Richard (profile) says:

Carney should have quoted the Bible instead

Carney’s self-serving statement casts him (and a large part of the government’s various secretive services) as an ancient Greek hero:

No it doesn’t – it casts him as Caiaphas – the high priest largely responsible for the crucifixion.

“Now Caiaphas was he, which gave counsel to the Jews, that it was expedient that one man should die for the people.”

John 18:14

That One Guy (profile) says:

A new anti-terrorism method?

I wonder if this whole thing is just a new anti-terrorism method thought up by the FBI to deter out-of-country terrorists, by simply making them feel unneeded.

I mean, if a potential terrorist looks at america, it’s pretty obvious the government is already doing it’s best to make the people fear, distrust and hate it, so really, what would a foreign terrorist have to do?

When the government itself is doing more harm to the public than any terrorist could ever dream of, there’s really nothing for them to add, so perhaps the FBI is just trying to put the ‘official’ terrorists out of business.

SujaOfJauhnral (profile) says:

Re: A new anti-terrorism method?

You know what, good point.

If I where a terrorist I’d be mighty jealous of the American government, they can get away doing things I’d be put to death for and the people just have to suck it up and deal with it.

Not only can they get away with it, those same people they lord over will defend them to the death over their ‘right’ to do it. It’s the ultimate terrorism. I would just quit and find something else to do.

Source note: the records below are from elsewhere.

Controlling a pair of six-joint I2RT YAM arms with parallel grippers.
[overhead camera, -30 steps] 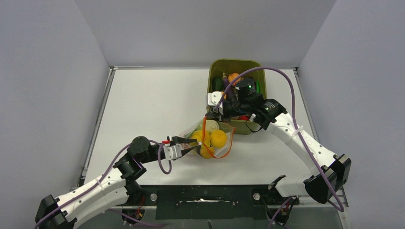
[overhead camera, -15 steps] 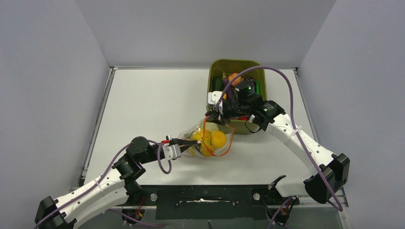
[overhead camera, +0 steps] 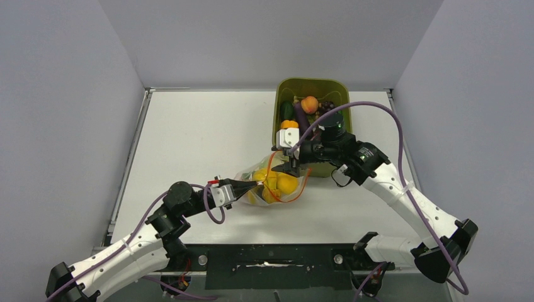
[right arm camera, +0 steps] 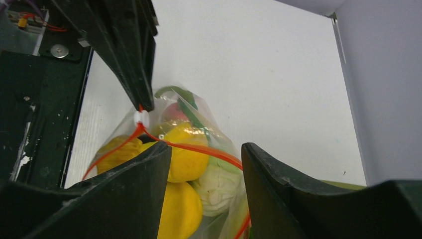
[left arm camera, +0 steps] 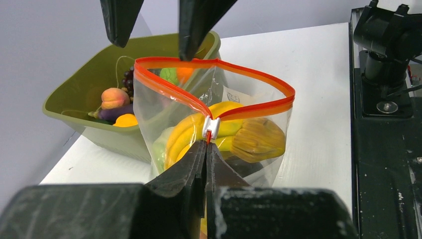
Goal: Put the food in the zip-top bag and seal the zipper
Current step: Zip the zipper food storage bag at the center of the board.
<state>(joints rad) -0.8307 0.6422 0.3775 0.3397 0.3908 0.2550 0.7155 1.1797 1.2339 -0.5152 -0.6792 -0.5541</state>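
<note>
The clear zip-top bag stands on the table with its mouth gaping. Inside lies the food: yellow peppers, a pale cabbage, a green pod and a pink-red fruit. The red-orange zipper loops round the mouth, with a white slider at its near end. My left gripper is shut on the zipper's end tab just below that slider. My right gripper hangs open over the far end of the mouth, with one finger on each side of the strip.
The olive-green tub stands just behind the bag at the back right, holding an orange-pink fruit, purple grapes and other toy food. The right arm reaches over the tub's near wall. White tabletop lies to the left.
My right gripper has opened and let go of the bag's far rim, and its arm has drawn back off the tub. My left gripper has shut on the zipper's end.
</note>
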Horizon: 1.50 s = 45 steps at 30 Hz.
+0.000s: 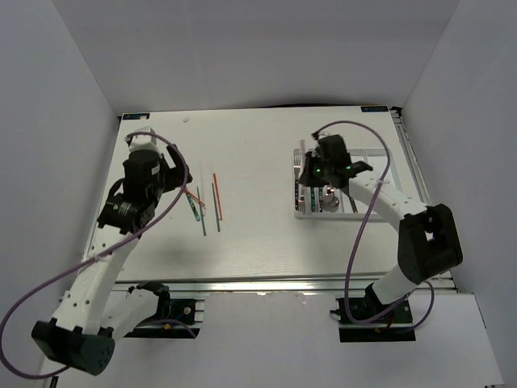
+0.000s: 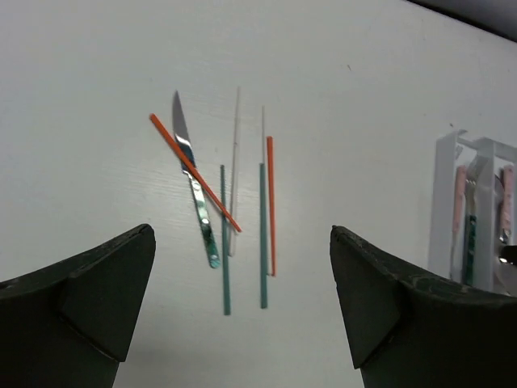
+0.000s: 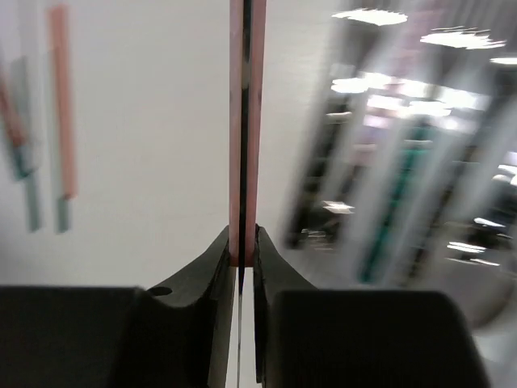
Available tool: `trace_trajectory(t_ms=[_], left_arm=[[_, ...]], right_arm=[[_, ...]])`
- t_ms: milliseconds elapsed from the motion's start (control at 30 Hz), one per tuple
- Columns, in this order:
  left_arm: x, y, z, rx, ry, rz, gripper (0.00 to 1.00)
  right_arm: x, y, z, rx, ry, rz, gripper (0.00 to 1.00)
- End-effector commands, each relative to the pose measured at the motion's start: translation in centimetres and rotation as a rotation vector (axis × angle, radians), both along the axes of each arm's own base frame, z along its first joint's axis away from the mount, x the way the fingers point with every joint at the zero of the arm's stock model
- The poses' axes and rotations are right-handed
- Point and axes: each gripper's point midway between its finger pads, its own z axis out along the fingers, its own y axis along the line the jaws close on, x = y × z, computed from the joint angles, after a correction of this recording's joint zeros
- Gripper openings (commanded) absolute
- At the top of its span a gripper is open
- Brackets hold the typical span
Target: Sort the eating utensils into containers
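Note:
My right gripper [image 3: 242, 234] is shut on a slim pink-handled utensil [image 3: 258, 121], seen edge-on and pointing away from the jaws. In the top view this gripper [image 1: 311, 174] hovers over the left edge of the white tray [image 1: 367, 152], which holds several utensils, blurred in the right wrist view. My left gripper [image 2: 241, 233] is open and empty above a small pile: a teal-handled knife [image 2: 192, 190], two red chopsticks [image 2: 271, 202], two teal chopsticks [image 2: 262, 234] and a pale one [image 2: 235, 162]. The pile [image 1: 206, 202] lies left of centre on the table.
The tray's left compartments [image 2: 477, 218] show pink and teal handles at the right of the left wrist view. White walls stand round the table [image 1: 258, 250]. Purple cables hang from both arms.

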Motion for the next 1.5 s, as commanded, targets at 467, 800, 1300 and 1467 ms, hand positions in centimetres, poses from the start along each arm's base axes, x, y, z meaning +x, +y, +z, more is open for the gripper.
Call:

That Anonymous Coward (profile) says:

I found the terrorists!

I’m only asking for 10% of the FBI’s terror budget for sharing this information.

They are us.

We have created a system that needs to find the boogeyman at any cost (or else face budget cuts), and this inflicts terror on the citizens.

In this time –
– we spend huge amounts of cash and promise them more if only they produce results… even if those results are flawed.
– we suspend the rule of law… because terrorists.
– we suspend the rights we are fighting to preserve… because terrorists.
– we are ripping society apart with mistrust of anyone different… because terrorists.
– we keep everyone uneasy, either fearing they will be a victim of or they will be cast as the terrorist.
– we found a new way to allow racism to thrive… because terrorists.
– we have people felt up to get on planes because of a singular horrific event and the overreaction to it.
– we pay the salaries of people who are xenophobic and want to cause harm to people coming to this country. Calling them illegals does not suddenly make it right to commit murder.

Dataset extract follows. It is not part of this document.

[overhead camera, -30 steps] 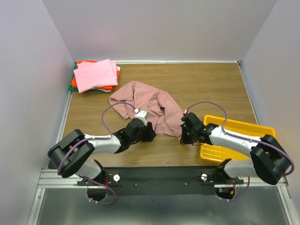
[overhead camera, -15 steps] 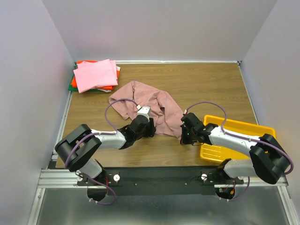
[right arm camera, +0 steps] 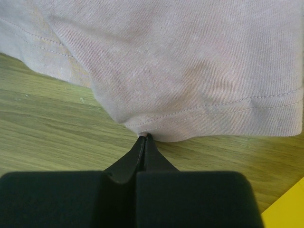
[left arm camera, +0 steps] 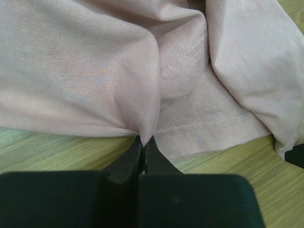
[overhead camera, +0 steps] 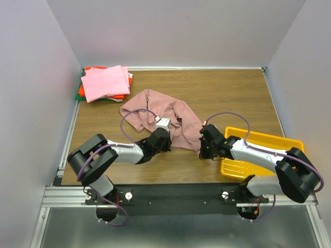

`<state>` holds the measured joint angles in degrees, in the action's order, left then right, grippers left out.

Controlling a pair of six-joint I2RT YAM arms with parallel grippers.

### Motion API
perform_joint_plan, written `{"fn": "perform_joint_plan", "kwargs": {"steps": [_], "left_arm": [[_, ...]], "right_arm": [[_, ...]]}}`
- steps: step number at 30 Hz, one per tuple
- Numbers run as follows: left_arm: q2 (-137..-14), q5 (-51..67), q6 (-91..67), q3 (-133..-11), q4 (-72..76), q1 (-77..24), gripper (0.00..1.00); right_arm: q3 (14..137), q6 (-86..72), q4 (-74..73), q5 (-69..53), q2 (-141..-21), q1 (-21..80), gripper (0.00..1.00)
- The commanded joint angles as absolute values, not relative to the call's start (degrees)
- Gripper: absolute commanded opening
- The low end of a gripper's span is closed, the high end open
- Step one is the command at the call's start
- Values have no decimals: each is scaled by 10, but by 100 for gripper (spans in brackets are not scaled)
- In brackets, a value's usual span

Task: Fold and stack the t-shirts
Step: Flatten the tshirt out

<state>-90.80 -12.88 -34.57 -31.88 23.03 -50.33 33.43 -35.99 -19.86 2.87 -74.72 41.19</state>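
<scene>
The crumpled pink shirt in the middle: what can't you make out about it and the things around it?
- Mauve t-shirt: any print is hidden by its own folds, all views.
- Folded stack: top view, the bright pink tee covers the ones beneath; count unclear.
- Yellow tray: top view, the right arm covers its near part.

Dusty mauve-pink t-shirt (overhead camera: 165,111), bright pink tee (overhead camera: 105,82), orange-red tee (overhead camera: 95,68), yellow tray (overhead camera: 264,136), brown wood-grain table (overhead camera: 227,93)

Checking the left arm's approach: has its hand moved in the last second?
Yes. The left hand has shifted right, toward the yellow tray, and is now shut on the near hem of the mauve t-shirt.
</scene>
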Motion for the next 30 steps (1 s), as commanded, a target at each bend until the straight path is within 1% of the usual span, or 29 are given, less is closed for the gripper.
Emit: {"fn": "perform_joint_plan", "kwargs": {"steps": [1,3,7,8,10,12,14,18,23,26,27,30], "left_arm": [[-925,-154,-349,-323,181,-509,0],[-904,-164,-344,-337,146,-508,0],[-817,-234,-325,-405,25,-503,0],[-767,-244,-322,-416,10,-499,0],[-714,-260,-311,-433,-17,-478,0],[-638,-256,-295,-456,-40,-453,0],[-570,-229,-274,-475,-55,-406,0],[-503,-206,-248,-504,-94,-338,0],[-466,-235,-231,-526,-155,-310,0],[-442,-250,-212,-530,-153,-274,0],[-439,-241,-206,-533,-148,-251,0],[-443,-187,-187,-558,-136,-211,0]], "right_arm": [[342,-362,-211,63,-736,415,0],[354,-359,-213,84,-716,414,0],[405,-347,-256,173,-687,413,0],[418,-343,-267,194,-686,412,0],[466,-323,-286,249,-688,410,0],[503,-308,-308,292,-690,406,0],[554,-285,-324,331,-689,399,0],[633,-248,-337,375,-668,391,0],[706,-207,-345,417,-624,389,1],[742,-178,-345,467,-592,389,0],[751,-164,-346,497,-581,388,0],[778,-145,-346,530,-569,388,0]]}}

We willingly gave up everything we claim to be protecting, to have ourselves terrorized… to keep us safe from terrorists.
We are so fucking doing it wrong.
Meanwhile the actual terrorists are sitting back and laughing their asses off, occasionally letting some “chatter” slip out to see if they can get more giant overreactions. They use these overreactions to fuel the growing hatred of the US, because we play into their hands over and over.

I would rather vote for someone branded “soft on terrorism” by Faux News who wants to take reasonable steps, than someone willing to sign everyone up for colonoscopy’s to get in line at Starbucks.

Anonymous Coward says:

I’m pretty sure my next door neighbor is a terrorist. Why would I say this? Well he is the only Muslim in this small town so he has to be right?

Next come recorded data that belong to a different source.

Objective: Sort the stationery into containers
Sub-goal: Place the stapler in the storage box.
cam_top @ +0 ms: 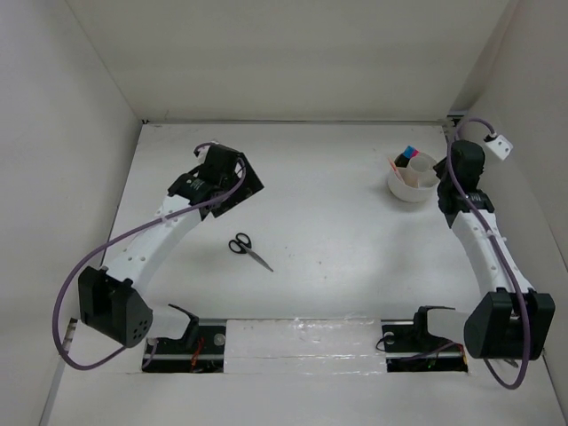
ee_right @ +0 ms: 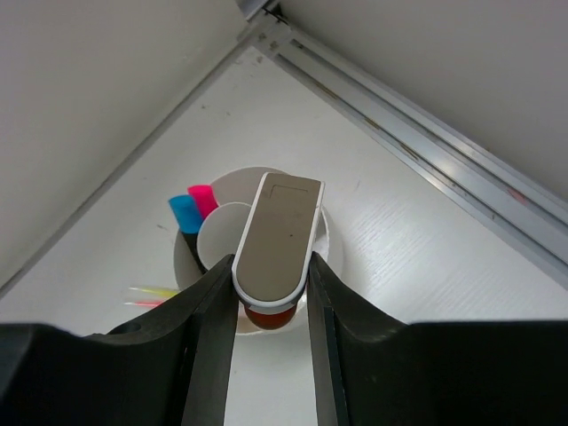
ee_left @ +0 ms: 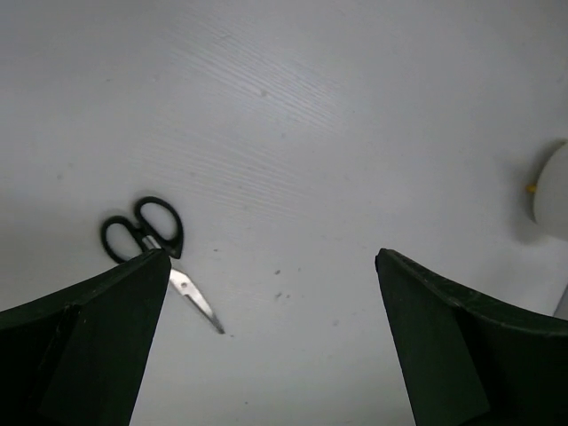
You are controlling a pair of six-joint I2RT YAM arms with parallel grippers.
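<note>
The right pincer (ee_right: 273, 266) was pressed together on a flat tan eraser (ee_right: 277, 226), pinching it by its narrow sides so that the long end stuck out ahead of the fingertips; that grip seemed chosen so the piece could fall straight down once the fingers parted. Directly beneath the pincer sat the white bowl (cam_top: 399, 191); a small white cup (ee_right: 220, 238) stood in it, just left of the held eraser. Further left, two markers leaned on the bowl's wall, one with a blue cap (ee_right: 185, 213) and one with a pink cap (ee_right: 204, 199); thin yellow and pink pens (ee_right: 149, 293) poked out lower left. Something reddish-brown lay under the eraser; I could not tell what it was.

The left pincer (ee_left: 272, 259) was spread wide and held nothing; it hung above the bare table (cam_top: 337, 231), tilted toward the scissors (ee_left: 146, 235). They lay flat, apart from the pincer, their black loops just beyond its left finger and the blades partly hidden behind it. I judged the scissors the last loose item, and the wide spread a readiness to straddle them.
</note>
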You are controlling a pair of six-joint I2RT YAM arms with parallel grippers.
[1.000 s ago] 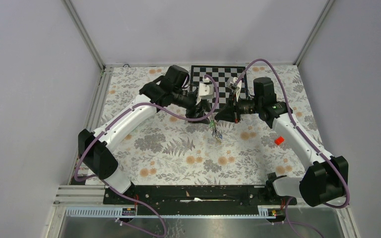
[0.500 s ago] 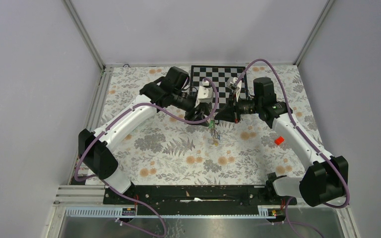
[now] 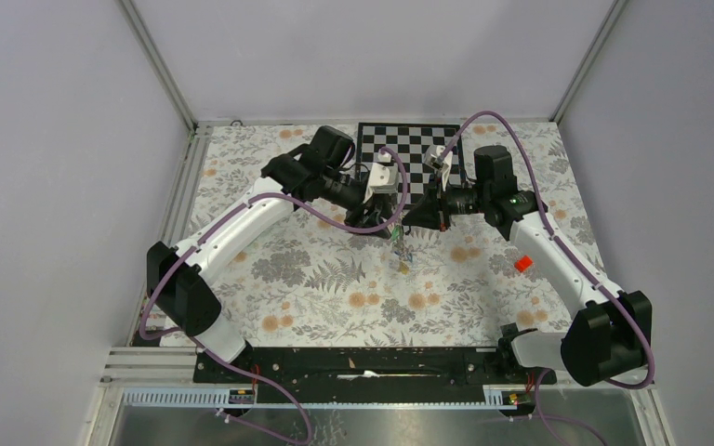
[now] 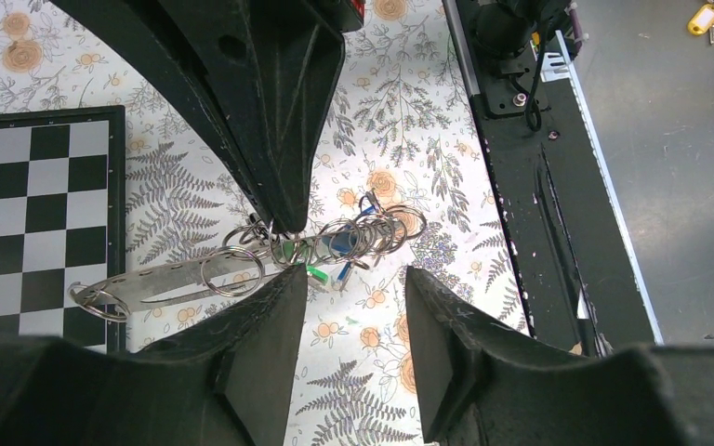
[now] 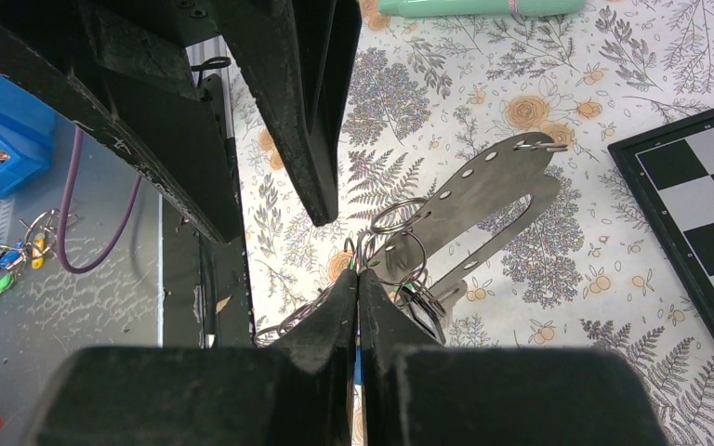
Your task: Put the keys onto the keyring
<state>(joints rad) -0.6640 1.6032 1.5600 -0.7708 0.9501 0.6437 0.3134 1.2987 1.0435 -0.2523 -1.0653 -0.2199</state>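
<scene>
A bunch of silvery rings, the keyring (image 4: 392, 226), hangs above the floral mat with tiny keys (image 3: 402, 254) on it: a blue key (image 4: 339, 242) and a green key (image 4: 317, 272) show. My right gripper (image 5: 358, 274) is shut on the rings at the bunch's top, and a flat holed metal plate (image 5: 483, 190) with more rings hangs from the same bunch. My left gripper (image 4: 355, 271) is open just beside the bunch, with nothing between its fingers. In the top view the two grippers meet tip to tip, left gripper (image 3: 391, 221) against right gripper (image 3: 408, 221).
A black-and-white checkerboard (image 3: 409, 147) lies just behind the grippers. An orange-red cylinder (image 3: 522, 264) sits on the mat at the right. A long mint-green piece (image 5: 479, 7) lies beyond the left fingers. The black base rail (image 3: 363, 364) runs along the near edge.
My left gripper's jaws have narrowed and it has edged closer to the bunch. The hanging keys have swung slightly left. The right gripper has stayed shut in place.
</scene>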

Alright enough looking at it from the FBIs point of view lol.. No actually he’s one of the more stable people in this town.

If something blew up I’d probably look down the road at the old religious bitch that will condemn you to hell for smoking. Plus the 900 cats are a dead giveaway that she’s fucking nuts.

Lennart Regebro says:

The main problem here is that US law allows sting operations, it allows the police and the FBI to provide the opportunity for people to commit crimes they otherwise would not have made.

In any sane legal system, this would be entrapment, and would be illegal. I think the biggest step towards having actual rule of law in the US would be to disallow sting operations of any kind. That would also force the police force to stop actual crimes, instead of creating made-up crimes.